Exercise goal
The lines from the start of the data up to and including the one with "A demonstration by" should be returned exactly, and nothing else.

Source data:
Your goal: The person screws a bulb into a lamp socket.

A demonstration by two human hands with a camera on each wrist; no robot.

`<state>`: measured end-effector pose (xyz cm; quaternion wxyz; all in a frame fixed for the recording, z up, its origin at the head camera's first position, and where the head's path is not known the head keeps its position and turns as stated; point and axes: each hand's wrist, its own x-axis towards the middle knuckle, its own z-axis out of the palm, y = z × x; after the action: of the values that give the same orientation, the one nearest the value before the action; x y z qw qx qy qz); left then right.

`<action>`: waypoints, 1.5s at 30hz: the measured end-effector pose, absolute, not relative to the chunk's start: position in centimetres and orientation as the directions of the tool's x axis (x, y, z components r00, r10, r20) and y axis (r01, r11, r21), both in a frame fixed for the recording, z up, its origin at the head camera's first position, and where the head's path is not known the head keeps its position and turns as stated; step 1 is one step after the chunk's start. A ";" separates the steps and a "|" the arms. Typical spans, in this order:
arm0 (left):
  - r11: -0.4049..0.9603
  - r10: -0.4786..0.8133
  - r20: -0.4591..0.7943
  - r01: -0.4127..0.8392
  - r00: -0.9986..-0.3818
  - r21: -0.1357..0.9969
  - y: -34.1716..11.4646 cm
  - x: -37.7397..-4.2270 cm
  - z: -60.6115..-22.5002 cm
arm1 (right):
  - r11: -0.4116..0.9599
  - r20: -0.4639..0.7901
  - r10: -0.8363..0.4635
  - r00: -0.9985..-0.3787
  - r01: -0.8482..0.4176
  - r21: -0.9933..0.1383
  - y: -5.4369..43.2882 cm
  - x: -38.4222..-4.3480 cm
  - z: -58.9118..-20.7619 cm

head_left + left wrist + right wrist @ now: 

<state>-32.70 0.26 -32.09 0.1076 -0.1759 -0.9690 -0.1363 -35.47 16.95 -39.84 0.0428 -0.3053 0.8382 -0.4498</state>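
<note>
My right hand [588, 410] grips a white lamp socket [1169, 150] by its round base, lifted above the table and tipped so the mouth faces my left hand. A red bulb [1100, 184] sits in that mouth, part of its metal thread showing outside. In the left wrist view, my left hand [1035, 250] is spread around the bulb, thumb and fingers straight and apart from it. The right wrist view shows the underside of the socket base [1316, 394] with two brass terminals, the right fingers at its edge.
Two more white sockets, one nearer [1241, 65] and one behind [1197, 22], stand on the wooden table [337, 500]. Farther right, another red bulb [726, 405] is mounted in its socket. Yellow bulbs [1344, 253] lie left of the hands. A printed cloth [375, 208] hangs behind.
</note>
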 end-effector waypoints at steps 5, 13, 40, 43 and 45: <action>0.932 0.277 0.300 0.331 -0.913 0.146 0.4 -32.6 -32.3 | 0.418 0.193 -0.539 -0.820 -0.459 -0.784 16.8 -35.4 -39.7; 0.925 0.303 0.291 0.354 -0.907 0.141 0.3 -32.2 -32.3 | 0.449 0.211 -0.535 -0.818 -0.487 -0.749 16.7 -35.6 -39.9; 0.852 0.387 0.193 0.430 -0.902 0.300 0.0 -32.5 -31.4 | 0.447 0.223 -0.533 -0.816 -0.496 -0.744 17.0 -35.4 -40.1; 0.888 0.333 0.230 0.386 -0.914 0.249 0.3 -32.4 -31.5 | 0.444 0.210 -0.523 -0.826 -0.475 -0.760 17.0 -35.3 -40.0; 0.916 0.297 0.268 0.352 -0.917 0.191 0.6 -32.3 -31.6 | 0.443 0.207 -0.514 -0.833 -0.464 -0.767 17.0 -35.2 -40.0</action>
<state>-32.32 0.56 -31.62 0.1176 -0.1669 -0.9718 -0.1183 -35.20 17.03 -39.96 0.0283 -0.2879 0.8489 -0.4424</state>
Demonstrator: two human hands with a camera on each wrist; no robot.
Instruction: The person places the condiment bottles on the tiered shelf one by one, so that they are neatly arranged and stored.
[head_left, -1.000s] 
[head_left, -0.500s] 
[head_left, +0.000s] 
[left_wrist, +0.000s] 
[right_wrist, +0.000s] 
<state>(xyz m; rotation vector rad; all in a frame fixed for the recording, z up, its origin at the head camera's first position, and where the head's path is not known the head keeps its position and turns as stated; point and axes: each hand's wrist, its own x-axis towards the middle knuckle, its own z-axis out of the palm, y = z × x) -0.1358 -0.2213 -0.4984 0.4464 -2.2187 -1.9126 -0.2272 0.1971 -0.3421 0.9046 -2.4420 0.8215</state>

Answer to the exercise
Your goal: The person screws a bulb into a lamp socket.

A demonstration by two human hands with a camera on each wrist; no robot.

The output given here is complete.